=== Data for review ===

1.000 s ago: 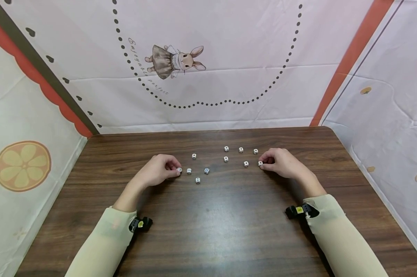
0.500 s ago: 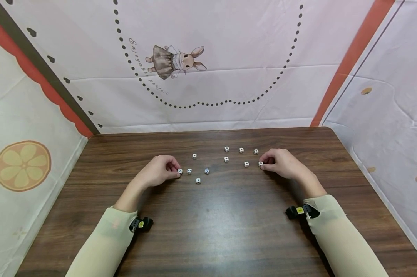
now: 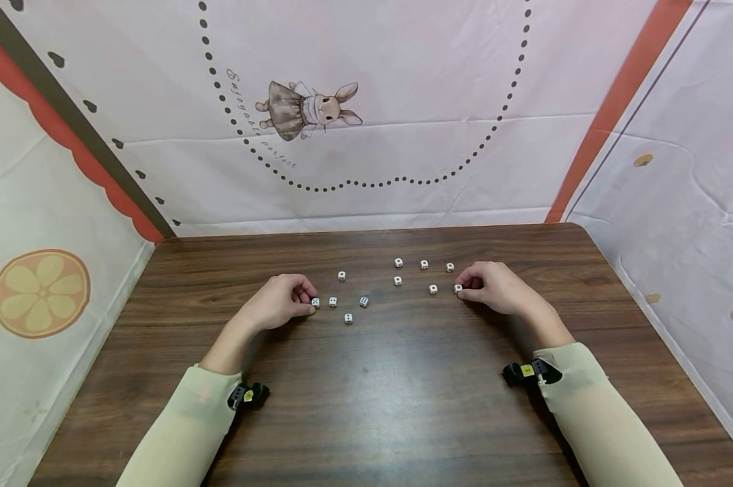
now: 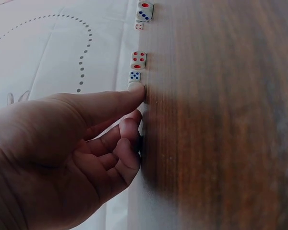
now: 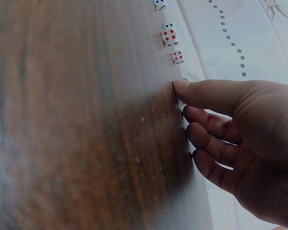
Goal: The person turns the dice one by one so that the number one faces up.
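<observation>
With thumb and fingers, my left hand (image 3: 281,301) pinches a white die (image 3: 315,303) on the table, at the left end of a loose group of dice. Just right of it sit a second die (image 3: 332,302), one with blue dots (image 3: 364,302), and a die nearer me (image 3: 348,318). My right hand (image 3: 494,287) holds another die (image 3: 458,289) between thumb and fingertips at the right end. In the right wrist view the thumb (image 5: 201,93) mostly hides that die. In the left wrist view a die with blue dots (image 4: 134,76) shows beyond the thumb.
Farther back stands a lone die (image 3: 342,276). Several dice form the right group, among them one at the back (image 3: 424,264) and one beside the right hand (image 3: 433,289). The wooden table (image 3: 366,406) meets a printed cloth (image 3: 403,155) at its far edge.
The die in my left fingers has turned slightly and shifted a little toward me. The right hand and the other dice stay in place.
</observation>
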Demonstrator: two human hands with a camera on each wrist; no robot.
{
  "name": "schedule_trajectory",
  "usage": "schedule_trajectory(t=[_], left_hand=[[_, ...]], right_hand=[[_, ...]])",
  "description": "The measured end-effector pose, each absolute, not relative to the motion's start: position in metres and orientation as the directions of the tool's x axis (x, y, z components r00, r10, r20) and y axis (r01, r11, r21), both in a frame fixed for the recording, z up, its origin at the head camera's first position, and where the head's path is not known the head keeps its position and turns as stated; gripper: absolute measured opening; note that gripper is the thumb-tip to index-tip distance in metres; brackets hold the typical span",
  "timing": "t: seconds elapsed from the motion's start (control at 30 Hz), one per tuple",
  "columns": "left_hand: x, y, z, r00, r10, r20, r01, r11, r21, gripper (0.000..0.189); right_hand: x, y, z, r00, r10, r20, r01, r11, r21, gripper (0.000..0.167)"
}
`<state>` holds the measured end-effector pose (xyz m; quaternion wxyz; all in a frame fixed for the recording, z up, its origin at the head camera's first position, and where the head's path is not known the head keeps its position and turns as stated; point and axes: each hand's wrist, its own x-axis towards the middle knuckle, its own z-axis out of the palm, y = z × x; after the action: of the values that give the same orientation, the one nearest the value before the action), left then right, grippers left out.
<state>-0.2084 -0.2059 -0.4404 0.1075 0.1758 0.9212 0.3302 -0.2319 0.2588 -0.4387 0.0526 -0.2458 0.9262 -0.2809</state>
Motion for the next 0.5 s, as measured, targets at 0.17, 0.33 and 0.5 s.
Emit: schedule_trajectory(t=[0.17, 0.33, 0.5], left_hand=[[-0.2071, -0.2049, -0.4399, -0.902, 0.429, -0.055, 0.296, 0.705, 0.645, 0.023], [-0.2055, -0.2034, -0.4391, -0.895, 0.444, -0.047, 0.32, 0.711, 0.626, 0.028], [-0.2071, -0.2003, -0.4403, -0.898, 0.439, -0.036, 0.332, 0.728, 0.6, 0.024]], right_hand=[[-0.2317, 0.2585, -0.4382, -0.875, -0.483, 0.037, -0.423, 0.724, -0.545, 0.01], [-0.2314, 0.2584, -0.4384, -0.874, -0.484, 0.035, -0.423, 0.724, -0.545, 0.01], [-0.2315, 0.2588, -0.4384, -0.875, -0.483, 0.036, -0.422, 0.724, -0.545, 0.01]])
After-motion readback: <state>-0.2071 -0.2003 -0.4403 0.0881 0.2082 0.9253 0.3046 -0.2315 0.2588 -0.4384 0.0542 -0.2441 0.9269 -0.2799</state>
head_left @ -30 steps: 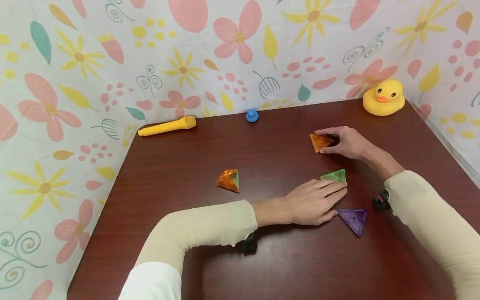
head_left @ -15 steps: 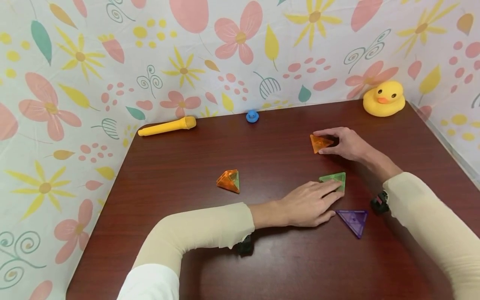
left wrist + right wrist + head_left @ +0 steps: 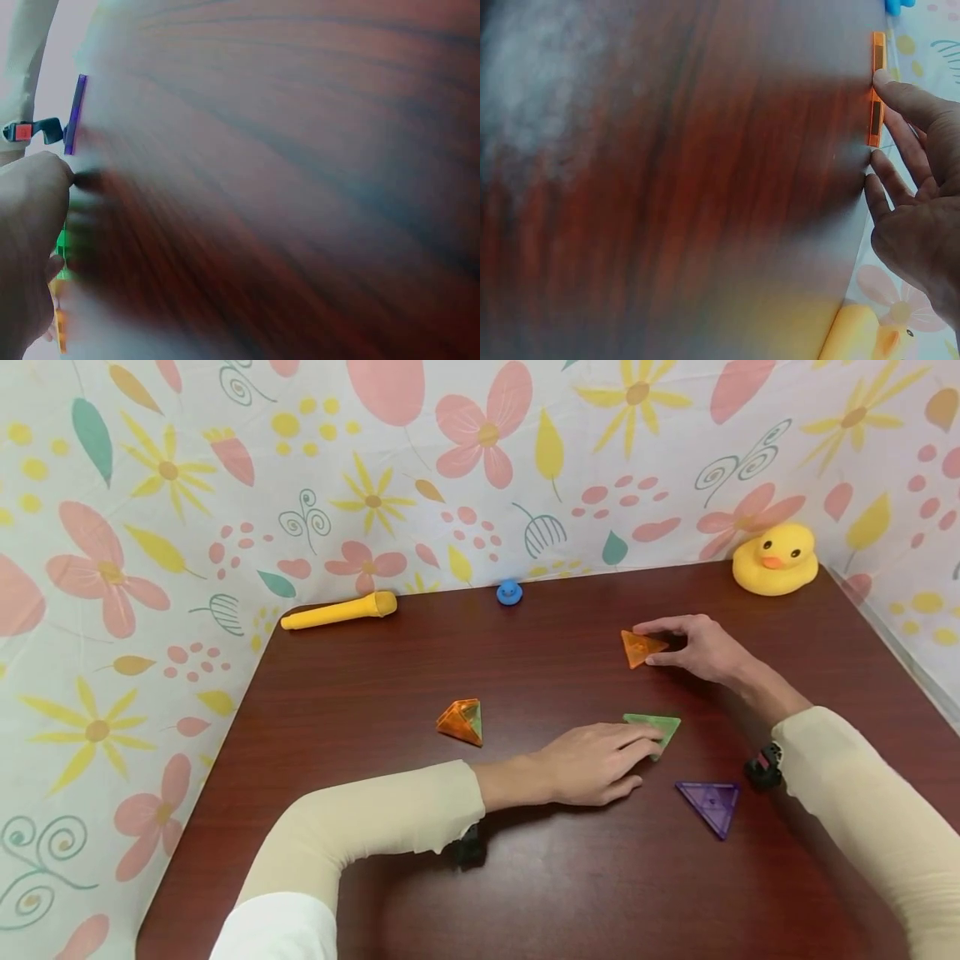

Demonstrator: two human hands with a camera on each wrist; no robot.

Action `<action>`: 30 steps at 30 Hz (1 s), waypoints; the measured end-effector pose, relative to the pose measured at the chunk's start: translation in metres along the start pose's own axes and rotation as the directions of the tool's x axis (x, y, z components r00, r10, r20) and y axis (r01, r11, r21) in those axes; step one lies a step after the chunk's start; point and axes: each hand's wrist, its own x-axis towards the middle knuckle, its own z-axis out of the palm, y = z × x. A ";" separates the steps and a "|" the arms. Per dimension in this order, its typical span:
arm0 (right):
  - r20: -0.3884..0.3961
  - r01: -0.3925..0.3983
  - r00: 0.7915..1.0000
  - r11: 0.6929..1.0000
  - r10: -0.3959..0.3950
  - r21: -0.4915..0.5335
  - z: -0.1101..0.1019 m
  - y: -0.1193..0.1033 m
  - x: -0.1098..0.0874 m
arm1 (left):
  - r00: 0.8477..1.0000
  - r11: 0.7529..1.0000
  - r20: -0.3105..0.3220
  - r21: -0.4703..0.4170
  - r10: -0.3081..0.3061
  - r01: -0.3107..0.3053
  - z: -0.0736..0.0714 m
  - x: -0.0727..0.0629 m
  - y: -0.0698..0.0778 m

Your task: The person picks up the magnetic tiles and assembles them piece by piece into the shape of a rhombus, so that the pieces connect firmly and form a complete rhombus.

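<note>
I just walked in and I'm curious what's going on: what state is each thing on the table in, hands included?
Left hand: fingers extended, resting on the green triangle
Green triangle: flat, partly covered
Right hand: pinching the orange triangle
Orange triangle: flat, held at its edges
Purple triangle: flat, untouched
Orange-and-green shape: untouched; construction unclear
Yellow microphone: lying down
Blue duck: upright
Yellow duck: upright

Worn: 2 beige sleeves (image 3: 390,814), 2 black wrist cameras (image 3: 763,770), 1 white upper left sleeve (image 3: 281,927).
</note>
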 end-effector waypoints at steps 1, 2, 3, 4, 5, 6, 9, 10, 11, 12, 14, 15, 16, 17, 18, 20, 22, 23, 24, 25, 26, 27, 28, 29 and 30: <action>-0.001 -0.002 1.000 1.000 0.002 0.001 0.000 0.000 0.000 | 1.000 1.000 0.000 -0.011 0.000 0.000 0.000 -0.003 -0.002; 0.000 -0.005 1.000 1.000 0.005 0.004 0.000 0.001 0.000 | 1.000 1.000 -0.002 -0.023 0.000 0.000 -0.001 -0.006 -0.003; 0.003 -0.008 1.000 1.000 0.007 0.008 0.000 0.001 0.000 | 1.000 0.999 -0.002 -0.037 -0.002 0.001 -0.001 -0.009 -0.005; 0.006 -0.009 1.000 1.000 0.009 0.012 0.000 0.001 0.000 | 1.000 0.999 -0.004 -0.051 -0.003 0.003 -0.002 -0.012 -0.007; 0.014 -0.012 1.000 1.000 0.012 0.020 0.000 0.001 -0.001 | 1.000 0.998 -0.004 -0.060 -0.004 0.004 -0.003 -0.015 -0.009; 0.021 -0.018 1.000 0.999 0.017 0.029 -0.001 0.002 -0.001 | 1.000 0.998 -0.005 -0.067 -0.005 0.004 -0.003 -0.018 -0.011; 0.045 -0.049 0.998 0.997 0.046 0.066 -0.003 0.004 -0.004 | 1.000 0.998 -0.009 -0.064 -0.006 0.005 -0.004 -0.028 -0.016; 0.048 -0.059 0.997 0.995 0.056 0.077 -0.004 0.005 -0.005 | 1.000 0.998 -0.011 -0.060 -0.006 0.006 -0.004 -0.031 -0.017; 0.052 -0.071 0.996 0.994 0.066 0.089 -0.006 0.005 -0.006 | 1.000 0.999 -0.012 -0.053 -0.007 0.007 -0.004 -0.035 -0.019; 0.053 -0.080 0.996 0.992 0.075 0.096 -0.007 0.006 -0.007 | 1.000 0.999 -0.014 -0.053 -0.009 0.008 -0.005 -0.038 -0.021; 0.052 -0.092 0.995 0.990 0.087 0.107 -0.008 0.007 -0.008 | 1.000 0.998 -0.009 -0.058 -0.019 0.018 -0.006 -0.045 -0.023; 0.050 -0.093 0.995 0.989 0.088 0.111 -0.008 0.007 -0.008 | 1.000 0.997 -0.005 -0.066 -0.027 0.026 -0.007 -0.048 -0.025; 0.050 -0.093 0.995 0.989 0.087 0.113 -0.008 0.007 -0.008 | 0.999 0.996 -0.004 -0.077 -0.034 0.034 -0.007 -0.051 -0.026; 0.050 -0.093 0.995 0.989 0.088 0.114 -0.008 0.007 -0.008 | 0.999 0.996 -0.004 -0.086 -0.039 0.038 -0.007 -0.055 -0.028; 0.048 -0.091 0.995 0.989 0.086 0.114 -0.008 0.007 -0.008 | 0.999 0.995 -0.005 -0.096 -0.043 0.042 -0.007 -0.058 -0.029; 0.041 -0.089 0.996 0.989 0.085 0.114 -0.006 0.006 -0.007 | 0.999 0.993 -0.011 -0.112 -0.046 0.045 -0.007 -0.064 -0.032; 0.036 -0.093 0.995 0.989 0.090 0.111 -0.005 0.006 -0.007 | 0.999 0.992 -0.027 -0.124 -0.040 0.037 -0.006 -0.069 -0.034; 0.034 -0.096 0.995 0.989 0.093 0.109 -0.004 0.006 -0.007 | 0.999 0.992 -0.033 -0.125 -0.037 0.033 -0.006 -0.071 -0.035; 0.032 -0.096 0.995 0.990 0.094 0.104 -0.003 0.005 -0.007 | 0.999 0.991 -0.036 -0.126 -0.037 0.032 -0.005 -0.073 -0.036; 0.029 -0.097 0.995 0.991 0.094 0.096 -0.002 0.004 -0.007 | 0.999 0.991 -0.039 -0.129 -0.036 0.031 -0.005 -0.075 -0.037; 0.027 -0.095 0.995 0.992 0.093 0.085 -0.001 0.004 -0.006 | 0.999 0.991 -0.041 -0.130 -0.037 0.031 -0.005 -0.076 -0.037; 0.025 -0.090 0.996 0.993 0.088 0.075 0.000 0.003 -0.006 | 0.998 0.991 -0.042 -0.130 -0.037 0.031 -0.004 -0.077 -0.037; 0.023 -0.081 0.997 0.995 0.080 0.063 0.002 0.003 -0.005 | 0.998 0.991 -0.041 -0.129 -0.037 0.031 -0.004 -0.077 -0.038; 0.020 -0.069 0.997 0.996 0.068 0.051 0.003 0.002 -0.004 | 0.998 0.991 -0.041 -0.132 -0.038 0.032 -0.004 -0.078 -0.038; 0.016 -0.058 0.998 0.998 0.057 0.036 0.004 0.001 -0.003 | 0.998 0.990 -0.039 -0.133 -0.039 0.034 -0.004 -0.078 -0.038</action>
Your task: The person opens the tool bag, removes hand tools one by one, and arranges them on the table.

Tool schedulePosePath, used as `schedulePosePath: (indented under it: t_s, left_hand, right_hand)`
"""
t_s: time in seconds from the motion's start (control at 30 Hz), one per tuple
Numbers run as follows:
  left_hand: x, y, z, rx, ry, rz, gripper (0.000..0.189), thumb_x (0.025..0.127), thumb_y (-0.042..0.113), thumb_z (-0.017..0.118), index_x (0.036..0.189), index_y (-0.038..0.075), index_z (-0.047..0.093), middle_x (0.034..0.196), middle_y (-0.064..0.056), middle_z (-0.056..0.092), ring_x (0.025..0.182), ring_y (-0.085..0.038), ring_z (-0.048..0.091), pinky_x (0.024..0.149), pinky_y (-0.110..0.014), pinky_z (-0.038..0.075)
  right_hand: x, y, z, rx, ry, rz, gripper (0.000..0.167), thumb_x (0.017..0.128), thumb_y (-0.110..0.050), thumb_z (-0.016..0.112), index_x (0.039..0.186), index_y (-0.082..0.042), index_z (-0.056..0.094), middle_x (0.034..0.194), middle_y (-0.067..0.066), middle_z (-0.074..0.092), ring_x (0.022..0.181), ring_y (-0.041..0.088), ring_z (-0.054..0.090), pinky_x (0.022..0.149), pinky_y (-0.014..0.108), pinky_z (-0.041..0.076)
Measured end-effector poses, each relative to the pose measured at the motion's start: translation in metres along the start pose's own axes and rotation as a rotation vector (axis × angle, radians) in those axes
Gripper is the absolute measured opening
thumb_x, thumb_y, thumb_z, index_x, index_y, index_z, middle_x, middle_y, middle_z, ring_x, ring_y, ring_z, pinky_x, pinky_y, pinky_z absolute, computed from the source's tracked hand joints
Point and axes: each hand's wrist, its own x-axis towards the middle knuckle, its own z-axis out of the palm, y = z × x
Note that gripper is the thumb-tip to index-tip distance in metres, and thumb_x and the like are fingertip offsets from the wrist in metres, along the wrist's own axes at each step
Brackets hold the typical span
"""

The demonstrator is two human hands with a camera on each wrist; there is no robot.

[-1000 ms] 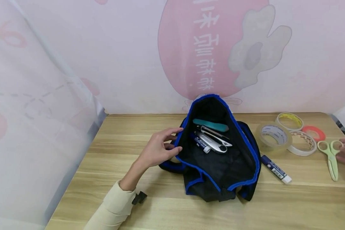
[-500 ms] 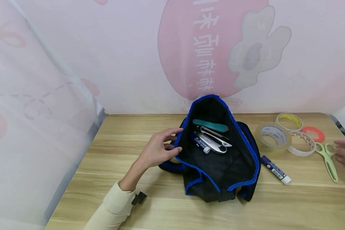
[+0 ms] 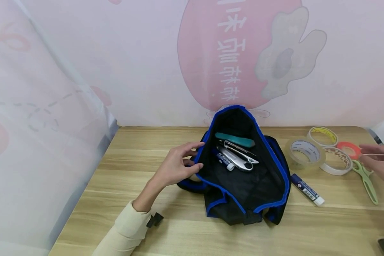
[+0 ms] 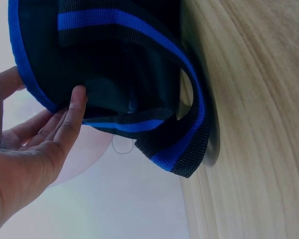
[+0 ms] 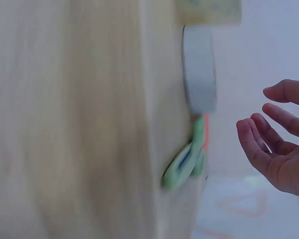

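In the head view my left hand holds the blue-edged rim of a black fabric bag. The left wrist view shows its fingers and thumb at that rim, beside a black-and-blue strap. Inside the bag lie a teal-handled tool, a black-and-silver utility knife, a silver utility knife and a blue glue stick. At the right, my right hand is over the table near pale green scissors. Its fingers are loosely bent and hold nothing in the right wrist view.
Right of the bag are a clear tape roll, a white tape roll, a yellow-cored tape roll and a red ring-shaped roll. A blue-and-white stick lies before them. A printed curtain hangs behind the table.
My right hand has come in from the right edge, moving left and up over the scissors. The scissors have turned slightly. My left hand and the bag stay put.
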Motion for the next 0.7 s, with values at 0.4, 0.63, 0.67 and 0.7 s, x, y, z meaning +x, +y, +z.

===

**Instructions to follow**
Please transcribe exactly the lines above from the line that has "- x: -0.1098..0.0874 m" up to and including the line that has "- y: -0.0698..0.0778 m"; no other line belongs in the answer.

**Reply to the exercise**
  - x: -0.1098..0.0874 m
arm1 (left):
  - r00: 0.8477..1.0000
  - r11: 0.7529..1.0000
  - r20: -0.3105..0.3220
  - r21: -0.4703..0.4170
  - r10: -0.3081..0.3061
  - r01: -0.3107..0.3053
  - z: -0.0736..0.0714 m
  - x: -0.0727..0.0629 m
  - y: -0.0698..0.0778 m

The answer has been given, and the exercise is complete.